Several different patterns are used in number sequence tests. You are to determine which pattern applies and select the right answer. Examples of number sequence patterns:
- Simple addition or subtraction: Each number in the sequence is obtained by adding (or subtracting) a number to the previous number.
- Simple multiplication: Each number in the sequence is obtained by multiplying the previous number by a whole number or fraction.
- Prime numbers: A prime number is a natural number which is greater than 1 and has no positive divisors other than 1 and the number itself, such as 11, 13, 17, 19 etc.
- Arithmetic sequences: In an arithmetic sequence the difference between one term and the next is constant. In other words, just add the same value each time, infinitely. For instance, this could be 1, 7, 13, 19, 25, 31, 37. This sequence has a difference of 6 between each number. The value added each time is called the ‘common difference’.
- Geometric sequences: A geometric sequence is made by multiplying by the same value each time. For instance, this could be 2, 4, 8, 16, 32, 64, 128. The pattern is continued by multiplying by 2 each time. This number is called the ‘common ratio’.

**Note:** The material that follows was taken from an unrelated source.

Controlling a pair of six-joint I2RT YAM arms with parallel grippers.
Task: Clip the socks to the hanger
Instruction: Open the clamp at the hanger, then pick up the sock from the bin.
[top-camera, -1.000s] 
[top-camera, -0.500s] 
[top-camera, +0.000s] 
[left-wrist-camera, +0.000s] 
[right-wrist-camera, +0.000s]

- Square numbers: They are the square of whole numbers, such as 1 (=1x1), 4 (=2x2), 9 (=3x3) and 16 (=4x4).
- Rational number sequences: These are the numbers which can be written as a fraction or quotient where numerator and denominator both consist of integers.
- Fibonacci numbers: 0, 1, 1, 2, 3, 5, 8, 13, 21, 34 etc. The Fibonacci sequence is found by adding the two numbers before it together. The 2 is found by adding the two numbers before it (1+1), the 21 is found by adding 8 and 13 etc.
- Using two or more basic arithmetic functions: In some series more than one operation (multiplications, divisions, additions and/or subtractions) is used. For example - 7, 9, 18, 20, 40 (here you can add 2, multiply by 2, add 2, multiply by 2 etc).